Age Ageing. 2017 Sep 1;46(5):861-864. doi: 10.1093/ageing/afx090.
the diagnosis of cerebral small vessel disease, a leading cause of vascular dementia (VaD), relies solely on neuroimaging studies. Circulating microRNAs (miRNAs) have been proposed as diagnostic biomarkers in various disorders. Our aim was to identify differentially expressed, circulating miRNAs in small vessel VaD which could serve as diagnostic biomarkers for this disease.
we performed plasma miRNA profiling by quantitative polymerase chain reaction (qPCR) array in small vessel VaD patients and age- and gender-matched, cognitively normal and healthy controls. Selected, differentially expressed miRNAs were validated by qPCR. Sensitivity, specificity and area under the curve (AUC) were calculated for each individual miRNA.

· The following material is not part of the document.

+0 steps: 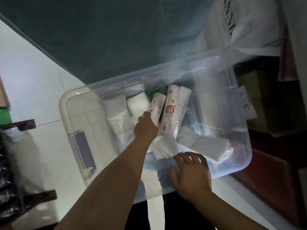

profiling results showed that 44 miRNAs were differentially expressed in small vessel VaD cases (P < 0.05 with a fold change of <2 or >2). A set of seven, highly differentially expressed miRNAs (fold change of <3.6 or >3.6), were estimated in a cohort of 204 small vessel VaD patients and 200 healthy, age and gender-matched controls. Validation study revealed that four miRNAs (miR-409-3p, miR-502-3p, miR-486-5p and miR-451a) could be used as valuable biomarkers for identifying the disease. Sensitivity, specificity and AUC for these miRNAs were 76, 75, 75 and 70%; 89, 89, 83 and 75% and 0.94, 0.92, 0.90 and 0.86, respectively. However, combined receiver operating characteristic curve analysis of seven miRNAs revealed an AUC of 0.64 with sensitivity of 55.5% and specificity of 65.7%.
plasma miR-409-3p, miR-502-3p, miR-486-5p and miR-451a could be used to differentiate small vessel VaD patients from healthy controls. Large-scale studies of their biomarker potential are warranted.
脑小血管病是血管性痴呆(VaD)的主要病因,其诊断仅依赖于神经影像学研究。循环 microRNAs(miRNAs)已被提出作为各种疾病的诊断生物标志物。我们的目的是鉴定小血管 VaD 中差异表达的、可作为该疾病诊断生物标志物的循环 miRNAs。
我们通过定量聚合酶链反应(qPCR)阵列对小血管 VaD 患者及年龄和性别匹配的认知正常和健康对照者的血浆 miRNA 进行了谱分析。通过 qPCR 验证了选定的差异表达 miRNA。计算了每个 miRNA 的灵敏度、特异性和曲线下面积(AUC)。
分析结果显示,在小血管 VaD 病例中,有 44 个 miRNA 表达差异(P < 0.05,倍数变化<2 或>2)。在 204 例小血管 VaD 患者和 200 例年龄和性别匹配的健康对照者的队列中,估计了一组 7 个高度差异表达的 miRNAs(倍数变化<3.6 或>3.6)。验证研究表明,4 个 miRNA(miR-409-3p、miR-502-3p、miR-486-5p 和 miR-451a)可作为识别该疾病的有价值的生物标志物。这些 miRNA 的灵敏度、特异性和 AUC 分别为 76%、75%、75%和 70%;89%、89%、83%和 75%以及 0.94、0.92、0.90 和 0.86。然而,7 个 miRNA 的联合受试者工作特征曲线分析显示 AUC 为 0.64,灵敏度为 55.5%,特异性为 65.7%。
血浆 miR-409-3p、miR-502-3p、miR-486-5p 和 miR-451a 可用于区分小血管 VaD 患者和健康对照者。需要进一步研究其作为生物标志物的潜力。